:: Available data ::
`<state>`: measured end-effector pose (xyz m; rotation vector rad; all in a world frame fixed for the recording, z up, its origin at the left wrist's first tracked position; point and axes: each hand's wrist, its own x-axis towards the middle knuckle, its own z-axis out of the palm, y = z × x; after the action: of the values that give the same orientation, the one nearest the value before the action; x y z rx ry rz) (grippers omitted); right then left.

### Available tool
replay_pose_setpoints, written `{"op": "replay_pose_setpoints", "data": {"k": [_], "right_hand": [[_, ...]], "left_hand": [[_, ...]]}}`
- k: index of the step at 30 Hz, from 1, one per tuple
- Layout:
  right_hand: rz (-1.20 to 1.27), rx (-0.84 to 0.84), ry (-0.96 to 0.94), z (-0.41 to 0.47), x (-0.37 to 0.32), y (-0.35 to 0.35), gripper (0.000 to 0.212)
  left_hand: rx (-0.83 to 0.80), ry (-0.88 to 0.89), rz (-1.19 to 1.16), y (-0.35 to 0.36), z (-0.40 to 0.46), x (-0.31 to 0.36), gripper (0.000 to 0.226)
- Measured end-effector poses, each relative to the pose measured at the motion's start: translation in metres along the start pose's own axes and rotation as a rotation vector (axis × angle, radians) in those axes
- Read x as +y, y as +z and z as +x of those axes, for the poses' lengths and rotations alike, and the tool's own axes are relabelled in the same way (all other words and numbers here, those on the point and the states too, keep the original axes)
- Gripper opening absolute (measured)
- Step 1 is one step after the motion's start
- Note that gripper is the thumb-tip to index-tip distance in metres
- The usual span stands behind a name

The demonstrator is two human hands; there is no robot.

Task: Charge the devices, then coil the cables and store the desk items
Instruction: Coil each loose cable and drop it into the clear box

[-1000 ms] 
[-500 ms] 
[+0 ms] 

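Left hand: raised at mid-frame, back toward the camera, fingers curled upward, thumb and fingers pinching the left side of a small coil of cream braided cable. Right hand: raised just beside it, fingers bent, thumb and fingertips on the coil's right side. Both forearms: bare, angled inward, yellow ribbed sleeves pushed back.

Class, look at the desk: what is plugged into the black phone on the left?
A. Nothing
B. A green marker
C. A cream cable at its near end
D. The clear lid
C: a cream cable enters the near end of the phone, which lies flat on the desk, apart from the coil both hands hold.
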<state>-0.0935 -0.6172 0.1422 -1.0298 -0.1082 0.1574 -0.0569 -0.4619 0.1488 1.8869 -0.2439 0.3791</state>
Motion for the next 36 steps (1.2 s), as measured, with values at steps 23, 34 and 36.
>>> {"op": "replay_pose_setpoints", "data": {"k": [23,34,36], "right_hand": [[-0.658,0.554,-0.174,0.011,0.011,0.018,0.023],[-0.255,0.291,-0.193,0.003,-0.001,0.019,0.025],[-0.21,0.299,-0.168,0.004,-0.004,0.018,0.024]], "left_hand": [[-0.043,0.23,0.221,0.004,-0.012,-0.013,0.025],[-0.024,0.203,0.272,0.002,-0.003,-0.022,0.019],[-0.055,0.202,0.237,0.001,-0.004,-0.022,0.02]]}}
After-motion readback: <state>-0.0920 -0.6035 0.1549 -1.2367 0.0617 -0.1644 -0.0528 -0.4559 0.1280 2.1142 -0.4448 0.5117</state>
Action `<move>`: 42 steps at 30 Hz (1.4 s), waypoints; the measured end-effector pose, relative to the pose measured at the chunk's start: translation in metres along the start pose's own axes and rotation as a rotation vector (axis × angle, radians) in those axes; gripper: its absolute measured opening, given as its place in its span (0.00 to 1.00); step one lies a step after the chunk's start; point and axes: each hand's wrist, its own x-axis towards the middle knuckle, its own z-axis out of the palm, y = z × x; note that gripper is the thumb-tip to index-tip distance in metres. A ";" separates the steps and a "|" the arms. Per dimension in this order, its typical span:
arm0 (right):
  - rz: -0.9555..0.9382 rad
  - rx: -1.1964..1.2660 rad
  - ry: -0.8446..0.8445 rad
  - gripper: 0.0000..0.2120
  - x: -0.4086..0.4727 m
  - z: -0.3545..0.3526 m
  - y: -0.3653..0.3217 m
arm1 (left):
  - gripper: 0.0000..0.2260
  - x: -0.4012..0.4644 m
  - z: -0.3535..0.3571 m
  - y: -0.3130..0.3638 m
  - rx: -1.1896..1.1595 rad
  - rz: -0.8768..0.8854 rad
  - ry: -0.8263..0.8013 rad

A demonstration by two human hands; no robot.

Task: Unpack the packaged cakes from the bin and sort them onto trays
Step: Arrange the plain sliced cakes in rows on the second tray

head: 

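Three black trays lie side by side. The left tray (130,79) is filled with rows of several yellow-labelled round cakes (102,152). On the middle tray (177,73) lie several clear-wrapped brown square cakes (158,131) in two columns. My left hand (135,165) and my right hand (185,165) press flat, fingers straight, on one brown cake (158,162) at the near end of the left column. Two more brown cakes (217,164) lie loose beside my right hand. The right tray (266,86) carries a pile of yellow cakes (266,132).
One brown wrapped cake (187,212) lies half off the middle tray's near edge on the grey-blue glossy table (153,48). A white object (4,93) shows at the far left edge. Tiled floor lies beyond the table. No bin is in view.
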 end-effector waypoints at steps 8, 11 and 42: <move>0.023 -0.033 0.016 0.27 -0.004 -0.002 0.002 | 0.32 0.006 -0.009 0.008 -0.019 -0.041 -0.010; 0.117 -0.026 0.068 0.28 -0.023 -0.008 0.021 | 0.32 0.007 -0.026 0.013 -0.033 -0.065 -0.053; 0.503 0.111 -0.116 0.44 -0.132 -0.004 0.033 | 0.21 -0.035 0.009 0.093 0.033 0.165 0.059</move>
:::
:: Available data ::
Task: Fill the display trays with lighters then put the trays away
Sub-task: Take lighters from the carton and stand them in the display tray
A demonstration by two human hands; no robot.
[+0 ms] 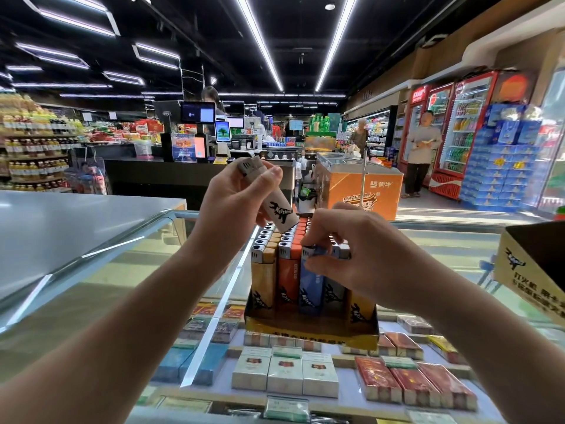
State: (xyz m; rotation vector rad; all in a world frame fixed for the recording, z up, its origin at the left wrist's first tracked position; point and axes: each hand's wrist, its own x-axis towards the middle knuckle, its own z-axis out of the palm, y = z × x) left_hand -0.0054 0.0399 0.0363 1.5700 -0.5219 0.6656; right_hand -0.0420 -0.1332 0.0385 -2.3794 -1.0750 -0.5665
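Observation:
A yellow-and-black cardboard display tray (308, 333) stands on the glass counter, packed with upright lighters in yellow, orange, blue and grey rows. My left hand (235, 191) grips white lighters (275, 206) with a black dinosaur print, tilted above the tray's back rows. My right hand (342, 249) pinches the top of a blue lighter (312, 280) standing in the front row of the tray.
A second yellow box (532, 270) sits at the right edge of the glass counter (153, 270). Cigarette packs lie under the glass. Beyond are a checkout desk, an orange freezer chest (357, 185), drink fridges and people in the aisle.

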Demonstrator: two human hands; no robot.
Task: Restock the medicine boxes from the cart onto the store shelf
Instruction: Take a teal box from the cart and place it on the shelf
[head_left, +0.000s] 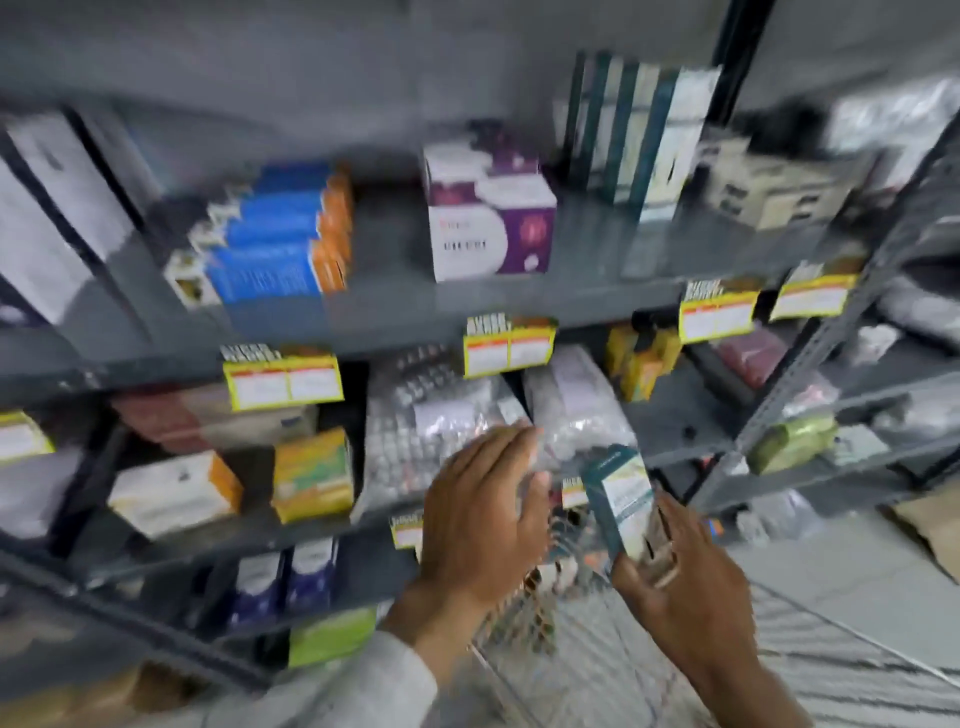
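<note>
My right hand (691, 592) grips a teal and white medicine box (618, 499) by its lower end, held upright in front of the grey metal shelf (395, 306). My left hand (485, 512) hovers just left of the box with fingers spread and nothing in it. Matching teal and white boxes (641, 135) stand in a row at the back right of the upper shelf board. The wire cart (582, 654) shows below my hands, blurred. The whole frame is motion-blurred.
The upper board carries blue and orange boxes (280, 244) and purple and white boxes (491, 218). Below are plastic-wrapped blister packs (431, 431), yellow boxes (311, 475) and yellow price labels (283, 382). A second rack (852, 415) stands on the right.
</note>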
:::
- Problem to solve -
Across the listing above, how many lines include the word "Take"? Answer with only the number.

- Exercise response -
2